> [TASK REQUIREMENTS]:
Every line between the top of the data below and the line with "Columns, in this", both ends included, must be retyped exactly.

◇ ◇ ◇ ◇ ◇

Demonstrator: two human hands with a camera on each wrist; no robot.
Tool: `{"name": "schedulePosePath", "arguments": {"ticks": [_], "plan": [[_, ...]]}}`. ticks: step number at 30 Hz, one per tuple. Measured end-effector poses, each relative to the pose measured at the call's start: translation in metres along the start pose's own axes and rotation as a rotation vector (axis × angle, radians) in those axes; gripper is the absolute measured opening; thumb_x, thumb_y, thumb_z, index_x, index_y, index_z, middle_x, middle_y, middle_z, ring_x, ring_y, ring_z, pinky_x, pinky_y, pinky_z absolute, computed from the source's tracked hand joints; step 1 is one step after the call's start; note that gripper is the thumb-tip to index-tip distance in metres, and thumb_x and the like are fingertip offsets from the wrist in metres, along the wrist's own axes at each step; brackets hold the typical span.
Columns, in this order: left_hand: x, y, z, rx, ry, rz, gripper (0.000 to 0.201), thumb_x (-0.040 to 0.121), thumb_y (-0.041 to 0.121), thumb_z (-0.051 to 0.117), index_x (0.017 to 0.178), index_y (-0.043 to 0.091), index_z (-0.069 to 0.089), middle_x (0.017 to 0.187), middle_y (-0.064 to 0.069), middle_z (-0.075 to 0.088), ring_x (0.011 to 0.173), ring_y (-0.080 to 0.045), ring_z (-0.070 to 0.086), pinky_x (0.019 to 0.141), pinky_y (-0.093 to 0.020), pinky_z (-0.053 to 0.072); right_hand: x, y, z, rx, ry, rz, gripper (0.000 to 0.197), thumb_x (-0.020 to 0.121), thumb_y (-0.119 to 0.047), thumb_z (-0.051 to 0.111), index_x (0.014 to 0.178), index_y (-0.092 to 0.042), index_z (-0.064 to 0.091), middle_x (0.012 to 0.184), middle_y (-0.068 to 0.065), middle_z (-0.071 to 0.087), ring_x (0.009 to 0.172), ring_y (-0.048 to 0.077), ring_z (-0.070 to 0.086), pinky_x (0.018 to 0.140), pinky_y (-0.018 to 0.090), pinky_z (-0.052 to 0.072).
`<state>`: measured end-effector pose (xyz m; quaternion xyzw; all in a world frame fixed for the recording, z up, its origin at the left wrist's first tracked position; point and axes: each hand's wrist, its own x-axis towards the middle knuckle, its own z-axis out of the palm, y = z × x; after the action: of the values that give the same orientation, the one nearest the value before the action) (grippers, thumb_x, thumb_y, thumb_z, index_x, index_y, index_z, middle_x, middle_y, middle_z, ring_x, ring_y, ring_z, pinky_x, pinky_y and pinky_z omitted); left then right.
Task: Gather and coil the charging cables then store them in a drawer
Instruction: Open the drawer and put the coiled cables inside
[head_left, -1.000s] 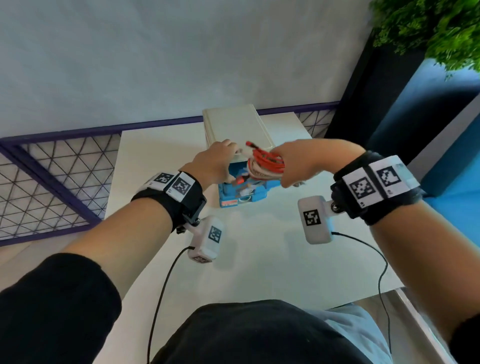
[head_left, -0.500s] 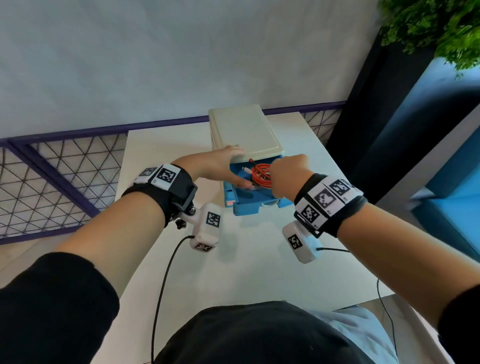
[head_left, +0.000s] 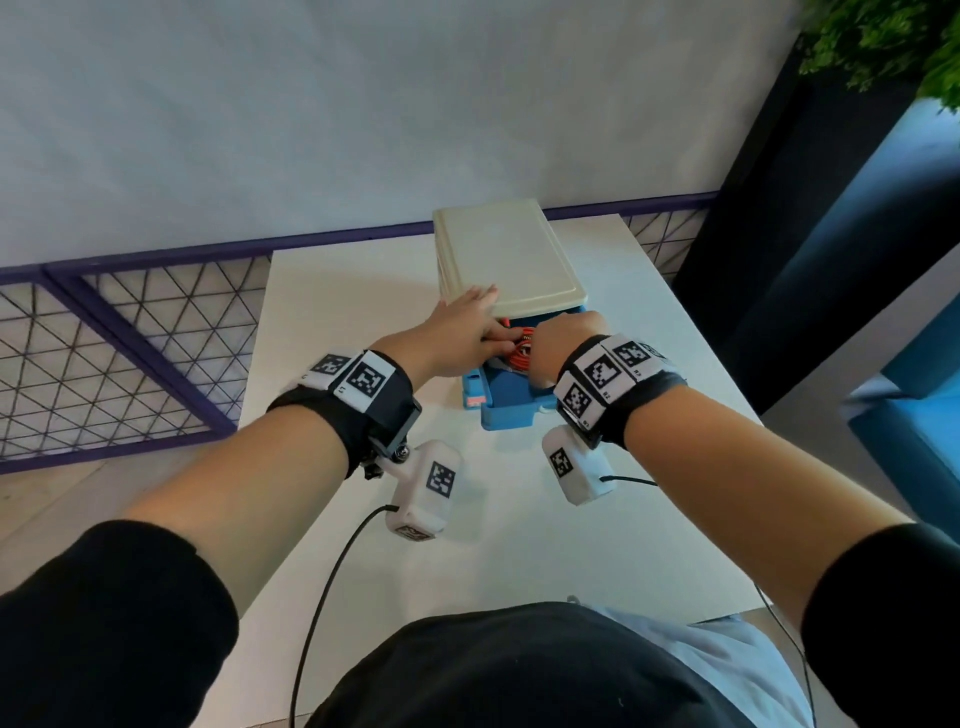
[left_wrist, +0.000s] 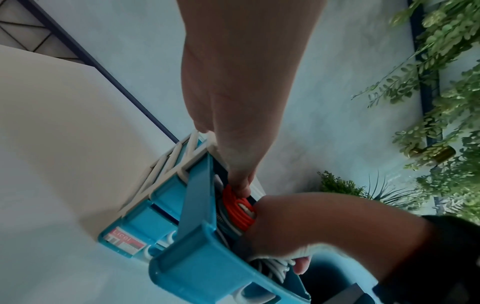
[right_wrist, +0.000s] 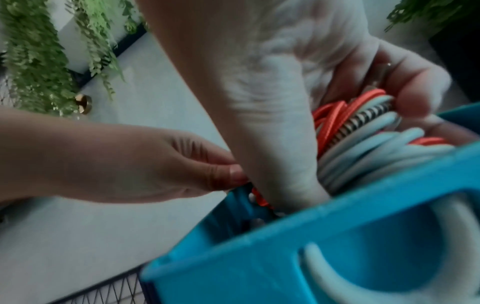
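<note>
Storing step in hand: coiled cables (right_wrist: 369, 131) are gripped by right hand (head_left: 563, 345) inside open blue drawer (head_left: 511, 402), surface's 12 o'clock. Left hand (head_left: 462, 338) fingers are extended, steadying. Next judged: release, withdraw, shut drawer.

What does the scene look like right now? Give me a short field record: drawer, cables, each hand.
drawer: blue drawer pulled out of the cream-topped drawer unit on the white table
cables: coiled bundle of orange and white cables inside the drawer
right hand: right hand grips the bundle, reaching down into the drawer
left hand: left hand, fingers touch the orange coil at the drawer's rear
stage: cables in drawer, drawer not yet closed
</note>
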<state>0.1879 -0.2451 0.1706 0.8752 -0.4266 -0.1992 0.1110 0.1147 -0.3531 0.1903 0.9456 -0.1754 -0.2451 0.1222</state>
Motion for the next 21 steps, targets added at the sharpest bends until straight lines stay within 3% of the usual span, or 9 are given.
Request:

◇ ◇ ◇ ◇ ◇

> [OUTPUT]:
Demonstrator: two human hands with a camera on each wrist; no robot.
Tool: `{"name": "schedulePosePath", "arguments": {"ticks": [_], "plan": [[_, ...]]}}`. ticks: step number at 30 Hz, one per tuple. Measured end-effector poses, each relative to the pose measured at the call's start: translation in metres along the start pose's own axes and rotation as a rotation vector (axis × angle, radians) in those axes; gripper is the absolute measured opening; thumb_x, thumb_y, thumb_z, index_x, index_y, index_z, middle_x, middle_y, middle_z, ring_x, ring_y, ring_z, pinky_x, pinky_y, pinky_z absolute, computed from the source's tracked hand joints; step 1 is one step after the call's start; note that gripper is the thumb-tip to index-tip distance in metres, and thumb_x and the like are fingertip offsets from the wrist in metres, along the wrist's own axes at each step; brackets hold the typical span.
Columns, in this order: left_hand: x, y, z, rx, ry, rz, gripper (0.000 to 0.201), thumb_x (-0.040 to 0.121), thumb_y (-0.041 to 0.121), thumb_z (-0.051 to 0.117), index_x (0.017 to 0.178), index_y (-0.043 to 0.091), index_z (-0.069 to 0.089), middle_x (0.017 to 0.187), middle_y (-0.064 to 0.069), middle_z (-0.075 to 0.088), ring_x (0.011 to 0.173), ring_y (-0.080 to 0.045), ring_z (-0.070 to 0.086), pinky_x (0.019 to 0.141), pinky_y (-0.093 to 0.020), pinky_z (-0.053 to 0.072); right_hand: x, y, z, rx, ry, rz, gripper (0.000 to 0.197), thumb_x (-0.020 to 0.121), thumb_y (-0.119 to 0.047), thumb_z (-0.051 to 0.111), index_x (0.014 to 0.178), index_y (-0.092 to 0.042), index_z (-0.064 to 0.091), middle_x (0.012 to 0.184), middle_y (-0.068 to 0.065), middle_z (-0.071 to 0.087), ring_x (0.009 to 0.172), ring_y (-0.048 to 0.077), ring_z (-0.070 to 0.086), pinky_x (0.018 to 0.140), pinky_y (-0.018 to 0.090), pinky_z (-0.052 to 0.072).

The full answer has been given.